Can a Plane Land Itself? 

Have you ever looked out of the window of an airplane and not been able to see anything beyond the wing and then all of a sudden the airplane lands? If you couldn’t see anything how could the pilots? There is obviously some magic and technology that allows the aircraft to safely land when the visibility is poor but what is it?

Most modern commercial airplanes are fitted with an autoland capability that uses sensors, GPS, and navigation data to fly the airplane down a runway’s instrument landing system and then automatically land without any pilot manipulation. The systems are used rarely and only at suitably equipped airports.

Diversions are costly to airlines and when the visibility starts to drop airlines need the aircraft to land as normal to help prevent delays and their associated costs. For this reason, many modern airplanes are fitted with an autoland capability that allows landing even down to conditions that make the pilots nervous!

What is Autoland?

Autoland is a digital system built into aircraft avionics that allows the airplane to descend, decelerate and land smoothly without any pilot manipulation of the controls. It is used when visibility is below 300 meters or 1,000 feet and the airport and aircraft are certified for its use.

The system is mainly used when weather conditions are too poor for the pilots to make a manual approach to the runway. Pilots need time to see the airport’s approach lighting system and runway to adjust the flight profile for touchdown. Without sufficient time, pilots can land the aircraft hard onto the runway surface causing damage.

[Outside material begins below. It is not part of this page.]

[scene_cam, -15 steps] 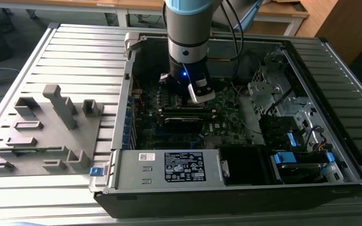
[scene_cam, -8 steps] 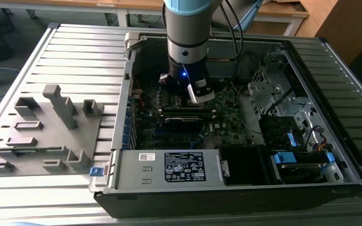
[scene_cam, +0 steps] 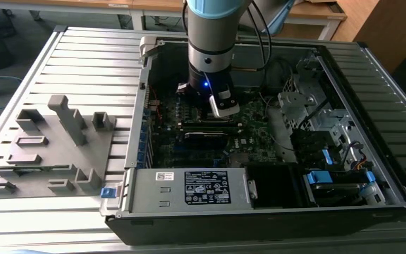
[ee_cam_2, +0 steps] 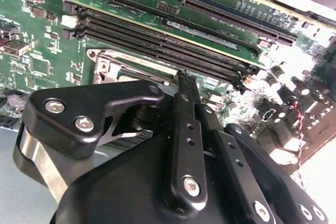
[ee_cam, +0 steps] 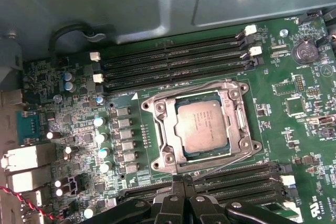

The autoland system does not require visual cues to adjust the flight profile as it uses sensors and telemetry data to know exactly where the aircraft is in relation to the runway and ground and will start to adjust the profile based on that data.

How Does the Autoland System Work? 

Autoland works through independent autopilot systems on the aircraft. The autopilots receive information about the plane’s position and height in relation to the runway’s centreline and the ground respectively. Using this information, the autopilot systems adjust the flight controls and maneuver automatically toward the runway, and makes a landing by itself. 

The Original Autoland Concept from Testing in the 1950s

Information on the plane’s position in relation to the runway is provided by the Instrument Landing System (ILS). ILS is a ground-based system that includes:

  • The Localizer: This transmits radio signals that provide lateral guidance to a plane so that it can be centered on the runway at touchdown. 
  • Glideslope: This provides vertical guidance to a plane so that it can maintain a 3° vertical descent profile. 
The ILS System Creates a Navigation Funnel to the Runway

Height data is also confirmed using a Radio Altimeter. This device acts similarly to the sonar on a submarine. It sends a radio pulse out of an antenna mounted on the belly of the aircraft and the time it takes for the signal to leave and bounce back off the ground is then used to calculate the height of the aircraft above the terrain.

The autoland system takes in the data from all the sensors and adjusts the flight controls via the autopilots to ensure the aircraft is in the position it is supposed to be at that exact moment. The autoland system completes this position check multiple times per second and adjusts accordingly.

Wind, turbulence, and atmospheric conditions constantly nudge the aircraft off its assigned trajectory and the autopilots correct instantly. The software behind the autoland system knows when to activate certain functions on the aircraft based on its position. These functions are speed control, flare for touchdown, braking etc.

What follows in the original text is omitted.